DIRECTIONS = Your output should be the lines of the data that follow, reproduced exactly from the first through the line bearing "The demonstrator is".

DATA TO EXAMINE =
[Start of Attachment]
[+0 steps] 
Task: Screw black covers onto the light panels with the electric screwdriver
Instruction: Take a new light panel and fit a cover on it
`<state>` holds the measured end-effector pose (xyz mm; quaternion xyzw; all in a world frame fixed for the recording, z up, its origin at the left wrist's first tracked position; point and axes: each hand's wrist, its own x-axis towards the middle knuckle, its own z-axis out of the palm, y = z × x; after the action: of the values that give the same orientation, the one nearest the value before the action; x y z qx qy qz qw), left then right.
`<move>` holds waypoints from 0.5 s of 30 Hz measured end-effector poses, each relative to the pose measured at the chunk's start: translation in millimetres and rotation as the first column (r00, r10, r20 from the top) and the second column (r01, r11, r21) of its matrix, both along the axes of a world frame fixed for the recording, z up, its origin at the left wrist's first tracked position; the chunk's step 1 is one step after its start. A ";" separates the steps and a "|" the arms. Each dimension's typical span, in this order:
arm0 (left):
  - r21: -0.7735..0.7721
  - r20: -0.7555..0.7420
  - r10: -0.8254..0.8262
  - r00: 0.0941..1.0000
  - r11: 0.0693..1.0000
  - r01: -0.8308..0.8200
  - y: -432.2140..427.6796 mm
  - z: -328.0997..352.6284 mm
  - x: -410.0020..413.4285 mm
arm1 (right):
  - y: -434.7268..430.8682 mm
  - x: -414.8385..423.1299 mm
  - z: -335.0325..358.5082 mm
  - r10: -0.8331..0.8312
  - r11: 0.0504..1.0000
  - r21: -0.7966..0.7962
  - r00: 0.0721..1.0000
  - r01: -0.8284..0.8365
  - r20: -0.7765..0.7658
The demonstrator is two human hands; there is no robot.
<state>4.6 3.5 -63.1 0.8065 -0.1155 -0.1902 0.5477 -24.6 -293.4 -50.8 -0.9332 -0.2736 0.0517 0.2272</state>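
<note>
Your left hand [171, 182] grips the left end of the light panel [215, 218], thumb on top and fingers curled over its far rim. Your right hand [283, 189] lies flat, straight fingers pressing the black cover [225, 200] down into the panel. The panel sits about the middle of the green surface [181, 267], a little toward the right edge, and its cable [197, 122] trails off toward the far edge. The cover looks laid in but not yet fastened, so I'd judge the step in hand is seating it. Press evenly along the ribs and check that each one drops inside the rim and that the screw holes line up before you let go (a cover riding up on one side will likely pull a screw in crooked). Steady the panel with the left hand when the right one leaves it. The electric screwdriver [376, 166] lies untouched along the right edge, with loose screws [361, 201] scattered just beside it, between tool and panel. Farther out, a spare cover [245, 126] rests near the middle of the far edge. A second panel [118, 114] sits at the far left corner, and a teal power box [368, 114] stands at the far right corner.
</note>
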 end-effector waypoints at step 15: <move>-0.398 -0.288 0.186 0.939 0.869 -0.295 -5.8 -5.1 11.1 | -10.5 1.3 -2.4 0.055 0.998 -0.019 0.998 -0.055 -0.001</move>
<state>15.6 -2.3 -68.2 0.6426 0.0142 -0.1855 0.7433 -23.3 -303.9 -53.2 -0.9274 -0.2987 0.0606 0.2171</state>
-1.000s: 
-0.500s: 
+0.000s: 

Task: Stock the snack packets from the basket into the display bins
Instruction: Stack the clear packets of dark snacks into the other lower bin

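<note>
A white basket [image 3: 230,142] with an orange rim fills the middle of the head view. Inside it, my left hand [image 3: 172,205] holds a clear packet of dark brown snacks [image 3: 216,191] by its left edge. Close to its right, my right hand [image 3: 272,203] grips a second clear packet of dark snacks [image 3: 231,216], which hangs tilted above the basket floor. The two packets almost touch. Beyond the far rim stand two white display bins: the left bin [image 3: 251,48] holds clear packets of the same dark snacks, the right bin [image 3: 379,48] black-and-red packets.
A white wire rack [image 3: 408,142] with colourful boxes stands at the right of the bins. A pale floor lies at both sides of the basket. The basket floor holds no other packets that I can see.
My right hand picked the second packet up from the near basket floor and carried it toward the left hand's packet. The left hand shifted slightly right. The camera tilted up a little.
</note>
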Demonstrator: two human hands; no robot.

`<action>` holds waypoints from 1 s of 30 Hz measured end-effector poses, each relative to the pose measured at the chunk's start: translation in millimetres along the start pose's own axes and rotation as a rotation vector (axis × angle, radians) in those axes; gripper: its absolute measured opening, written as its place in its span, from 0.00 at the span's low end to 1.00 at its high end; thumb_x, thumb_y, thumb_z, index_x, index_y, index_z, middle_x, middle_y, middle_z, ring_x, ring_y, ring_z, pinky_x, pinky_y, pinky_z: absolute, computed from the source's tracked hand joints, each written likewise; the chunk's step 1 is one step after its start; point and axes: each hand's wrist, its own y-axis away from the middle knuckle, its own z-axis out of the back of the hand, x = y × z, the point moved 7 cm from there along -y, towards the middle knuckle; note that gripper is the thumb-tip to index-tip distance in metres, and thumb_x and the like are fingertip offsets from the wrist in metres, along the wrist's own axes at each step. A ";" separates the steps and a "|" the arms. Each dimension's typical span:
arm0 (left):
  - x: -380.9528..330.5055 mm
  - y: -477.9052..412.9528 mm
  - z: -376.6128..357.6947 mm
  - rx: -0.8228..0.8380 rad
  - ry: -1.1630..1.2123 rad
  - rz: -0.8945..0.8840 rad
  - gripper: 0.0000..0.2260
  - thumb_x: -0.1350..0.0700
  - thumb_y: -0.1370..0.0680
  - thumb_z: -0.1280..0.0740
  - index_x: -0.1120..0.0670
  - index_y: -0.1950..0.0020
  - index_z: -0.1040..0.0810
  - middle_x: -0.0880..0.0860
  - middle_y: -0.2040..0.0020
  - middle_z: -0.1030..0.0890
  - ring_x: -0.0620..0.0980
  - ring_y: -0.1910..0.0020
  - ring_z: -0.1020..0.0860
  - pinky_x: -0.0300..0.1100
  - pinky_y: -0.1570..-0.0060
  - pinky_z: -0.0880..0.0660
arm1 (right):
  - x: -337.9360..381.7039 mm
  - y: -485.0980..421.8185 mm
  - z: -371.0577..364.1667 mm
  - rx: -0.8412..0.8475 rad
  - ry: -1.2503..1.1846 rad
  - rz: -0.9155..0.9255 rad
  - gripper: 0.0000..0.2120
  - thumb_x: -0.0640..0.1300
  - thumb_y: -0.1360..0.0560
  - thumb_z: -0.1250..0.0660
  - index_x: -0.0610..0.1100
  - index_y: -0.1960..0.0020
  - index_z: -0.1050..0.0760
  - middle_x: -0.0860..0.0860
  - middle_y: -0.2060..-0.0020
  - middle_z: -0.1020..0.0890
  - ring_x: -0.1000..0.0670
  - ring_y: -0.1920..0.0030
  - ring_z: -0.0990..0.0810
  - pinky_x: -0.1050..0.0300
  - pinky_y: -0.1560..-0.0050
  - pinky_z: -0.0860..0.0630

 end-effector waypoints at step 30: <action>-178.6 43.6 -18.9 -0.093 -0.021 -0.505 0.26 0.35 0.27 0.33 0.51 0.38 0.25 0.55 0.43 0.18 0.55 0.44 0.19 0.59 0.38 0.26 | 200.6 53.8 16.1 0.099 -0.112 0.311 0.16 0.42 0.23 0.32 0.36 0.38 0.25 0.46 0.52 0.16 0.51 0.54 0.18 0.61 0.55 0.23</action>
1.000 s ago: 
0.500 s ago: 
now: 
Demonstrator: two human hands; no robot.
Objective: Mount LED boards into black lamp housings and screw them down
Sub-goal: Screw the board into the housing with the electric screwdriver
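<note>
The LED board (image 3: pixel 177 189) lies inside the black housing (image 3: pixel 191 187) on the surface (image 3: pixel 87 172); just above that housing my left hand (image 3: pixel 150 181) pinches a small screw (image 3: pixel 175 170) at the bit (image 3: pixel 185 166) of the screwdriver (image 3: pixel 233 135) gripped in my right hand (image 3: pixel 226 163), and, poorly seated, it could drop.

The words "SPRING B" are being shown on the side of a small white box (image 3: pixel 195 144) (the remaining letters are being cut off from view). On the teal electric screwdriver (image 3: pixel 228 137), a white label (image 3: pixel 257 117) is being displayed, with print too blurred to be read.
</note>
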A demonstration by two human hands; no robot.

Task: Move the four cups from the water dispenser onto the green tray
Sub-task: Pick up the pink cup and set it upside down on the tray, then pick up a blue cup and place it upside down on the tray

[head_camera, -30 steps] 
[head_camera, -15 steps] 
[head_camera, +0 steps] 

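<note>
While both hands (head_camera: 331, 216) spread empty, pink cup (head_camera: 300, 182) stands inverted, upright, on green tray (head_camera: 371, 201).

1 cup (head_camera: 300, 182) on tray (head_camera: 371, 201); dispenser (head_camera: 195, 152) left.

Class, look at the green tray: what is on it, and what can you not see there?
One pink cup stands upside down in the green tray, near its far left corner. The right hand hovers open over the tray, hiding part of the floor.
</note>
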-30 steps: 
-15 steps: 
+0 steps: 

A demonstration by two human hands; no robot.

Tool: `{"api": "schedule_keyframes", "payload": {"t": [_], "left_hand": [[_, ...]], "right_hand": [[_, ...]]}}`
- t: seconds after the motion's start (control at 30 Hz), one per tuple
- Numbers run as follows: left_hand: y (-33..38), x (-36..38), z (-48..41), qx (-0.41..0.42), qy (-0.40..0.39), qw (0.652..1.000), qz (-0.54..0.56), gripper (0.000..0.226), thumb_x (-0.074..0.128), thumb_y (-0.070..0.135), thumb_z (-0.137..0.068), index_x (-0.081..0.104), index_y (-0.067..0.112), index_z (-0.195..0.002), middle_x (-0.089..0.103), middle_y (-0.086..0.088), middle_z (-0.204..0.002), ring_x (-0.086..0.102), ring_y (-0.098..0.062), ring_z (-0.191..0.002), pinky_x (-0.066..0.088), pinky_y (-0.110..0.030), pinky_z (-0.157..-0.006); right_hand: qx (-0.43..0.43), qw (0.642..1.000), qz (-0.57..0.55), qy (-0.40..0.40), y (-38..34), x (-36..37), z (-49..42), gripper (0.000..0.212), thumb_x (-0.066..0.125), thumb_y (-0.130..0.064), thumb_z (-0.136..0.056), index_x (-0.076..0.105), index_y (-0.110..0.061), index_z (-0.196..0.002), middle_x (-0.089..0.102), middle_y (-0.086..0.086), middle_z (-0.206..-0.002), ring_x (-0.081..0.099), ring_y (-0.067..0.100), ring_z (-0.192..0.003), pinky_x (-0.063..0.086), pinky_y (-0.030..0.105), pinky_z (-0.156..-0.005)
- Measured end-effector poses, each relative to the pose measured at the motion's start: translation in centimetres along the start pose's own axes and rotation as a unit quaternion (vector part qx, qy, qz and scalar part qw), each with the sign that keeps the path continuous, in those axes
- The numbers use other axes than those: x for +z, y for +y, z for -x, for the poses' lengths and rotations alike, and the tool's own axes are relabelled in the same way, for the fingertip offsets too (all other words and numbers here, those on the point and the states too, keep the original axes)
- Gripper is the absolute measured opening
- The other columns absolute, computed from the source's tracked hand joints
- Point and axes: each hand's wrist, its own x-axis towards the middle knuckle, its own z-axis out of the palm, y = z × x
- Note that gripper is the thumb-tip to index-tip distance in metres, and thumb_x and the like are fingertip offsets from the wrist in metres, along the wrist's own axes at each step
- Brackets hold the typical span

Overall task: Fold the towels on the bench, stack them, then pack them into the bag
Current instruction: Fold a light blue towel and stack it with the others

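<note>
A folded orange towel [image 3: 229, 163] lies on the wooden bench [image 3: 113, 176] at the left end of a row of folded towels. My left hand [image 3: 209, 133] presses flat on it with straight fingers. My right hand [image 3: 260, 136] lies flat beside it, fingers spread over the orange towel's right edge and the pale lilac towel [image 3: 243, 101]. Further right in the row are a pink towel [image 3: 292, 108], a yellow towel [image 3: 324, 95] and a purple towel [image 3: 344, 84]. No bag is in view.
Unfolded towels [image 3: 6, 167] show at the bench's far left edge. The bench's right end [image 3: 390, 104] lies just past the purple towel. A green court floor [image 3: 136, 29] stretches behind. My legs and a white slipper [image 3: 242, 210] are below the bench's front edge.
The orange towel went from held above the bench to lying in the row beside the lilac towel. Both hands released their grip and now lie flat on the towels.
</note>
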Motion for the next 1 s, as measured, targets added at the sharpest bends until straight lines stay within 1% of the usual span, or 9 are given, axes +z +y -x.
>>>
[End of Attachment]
FINISHED EXERCISE =
[+0 steps] 
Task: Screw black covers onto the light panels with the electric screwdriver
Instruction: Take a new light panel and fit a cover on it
`<state>` holds the measured end-effector pose (xyz mm; quaternion xyzw; all in a world frame fixed for the recording, z up, its origin at the left wrist's first tracked position; point and axes: each hand's wrist, its own x-axis towards the middle knuckle, its own z-axis out of the palm, y = z × x; after the action: of the values that give the same orientation, the one nearest the value before the action; x y z qx qy qz qw), left then right.
`<move>` holds waypoints from 0.5 s of 30 Hz measured end-effector poses, each relative to the pose measured at the chunk's start: translation in millimetres and rotation as the first column (r00, r10, r20 from the top) and the second column (r01, r11, r21) of its matrix, both along the axes of a world frame fixed for the recording, z up, its origin at the left wrist's first tracked position; the chunk's step 1 is one step after its start. A ";" separates the steps and a "|" the arms. Each dimension's typical span, in this order:
arm0 (left):
  - r21: -0.7735..0.7721
  - r20: -0.7555..0.7420
  - r10: -0.8254..0.8262
  - r00: 0.0941..1.0000
  - r11: 0.0693..1.0000
  - r01: -0.8308..0.8200
  - y: -432.2140..427.6796 mm
  - z: -328.0997..352.6284 mm
  - x: -410.0020..413.4285 mm
arm1 (right):
  - y: -434.7268..430.8682 mm
  - x: -414.8385..423.1299 mm
  - z: -335.0325..358.5082 mm
  - r10: -0.8331..0.8312
  - r11: 0.0504..1.0000
  - r21: -0.7966..0.7962
  - r00: 0.0721..1.0000
  - r01: -0.8284..0.8365
  - r20: -0.7765..0.7658
The demonstrator is two human hands; there is no robot.

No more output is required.